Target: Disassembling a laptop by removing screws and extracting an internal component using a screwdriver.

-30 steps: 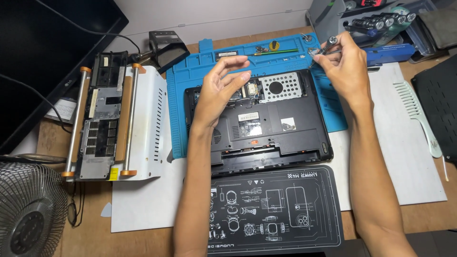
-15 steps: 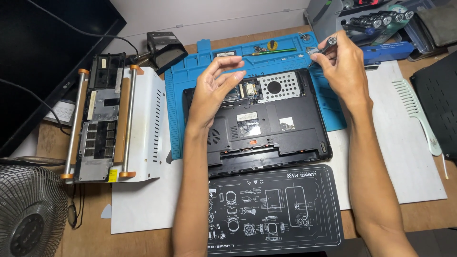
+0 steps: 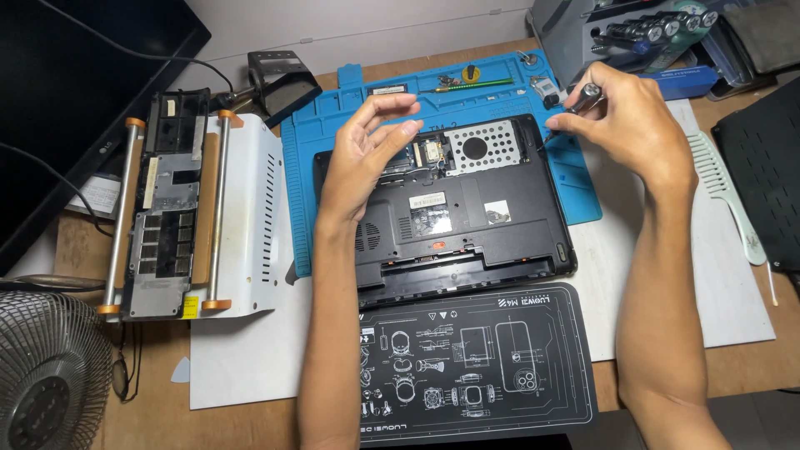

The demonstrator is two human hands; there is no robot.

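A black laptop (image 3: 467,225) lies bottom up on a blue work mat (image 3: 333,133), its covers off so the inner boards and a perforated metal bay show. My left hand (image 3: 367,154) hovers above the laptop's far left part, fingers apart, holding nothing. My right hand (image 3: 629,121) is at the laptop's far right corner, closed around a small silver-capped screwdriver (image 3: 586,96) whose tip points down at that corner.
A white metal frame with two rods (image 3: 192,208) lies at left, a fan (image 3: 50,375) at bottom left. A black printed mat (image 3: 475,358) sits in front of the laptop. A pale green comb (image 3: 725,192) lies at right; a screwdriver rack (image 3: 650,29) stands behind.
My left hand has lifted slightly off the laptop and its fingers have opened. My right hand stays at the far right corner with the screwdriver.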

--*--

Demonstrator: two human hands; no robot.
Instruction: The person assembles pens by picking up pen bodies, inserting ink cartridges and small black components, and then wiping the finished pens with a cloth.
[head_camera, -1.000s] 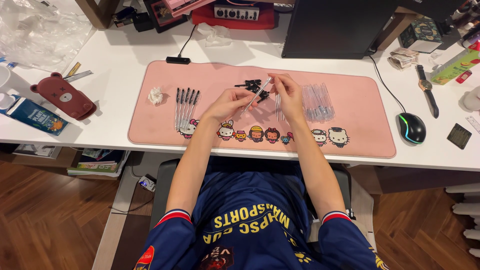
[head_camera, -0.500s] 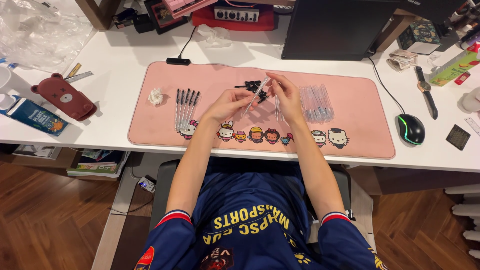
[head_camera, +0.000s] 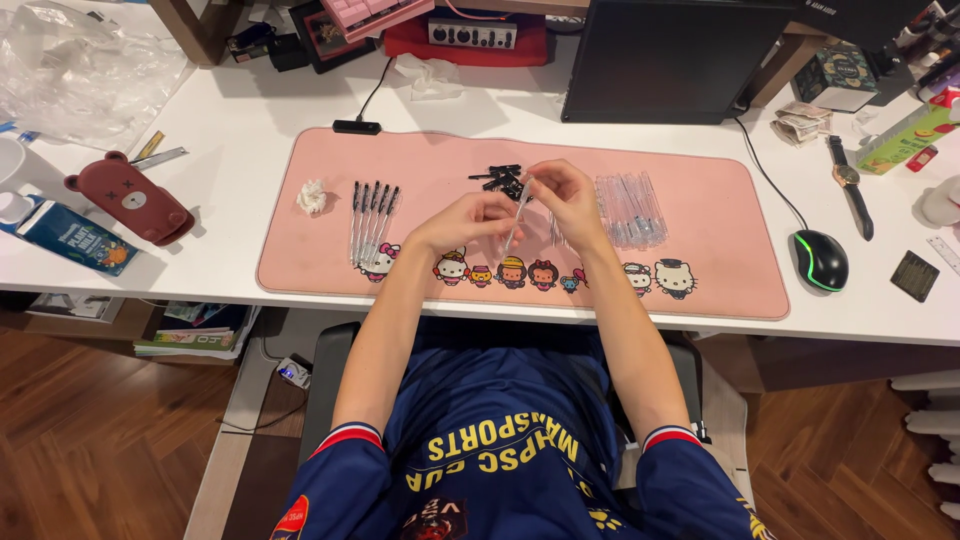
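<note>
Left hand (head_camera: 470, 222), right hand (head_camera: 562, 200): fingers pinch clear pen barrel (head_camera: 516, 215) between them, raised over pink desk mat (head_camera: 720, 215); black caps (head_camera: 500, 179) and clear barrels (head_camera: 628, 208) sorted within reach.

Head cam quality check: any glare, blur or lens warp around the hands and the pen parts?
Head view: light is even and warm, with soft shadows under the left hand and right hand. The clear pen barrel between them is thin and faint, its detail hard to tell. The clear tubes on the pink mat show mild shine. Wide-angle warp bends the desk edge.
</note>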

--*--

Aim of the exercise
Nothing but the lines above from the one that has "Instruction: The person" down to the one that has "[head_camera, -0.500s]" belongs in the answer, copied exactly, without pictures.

Written response
Instruction: The person assembles pens by picking up pen bodies, inserting ink cartridges and small black components, and then wiping the finished pens with a cloth.
[head_camera, -1.000s] 
[head_camera, -0.500s] 

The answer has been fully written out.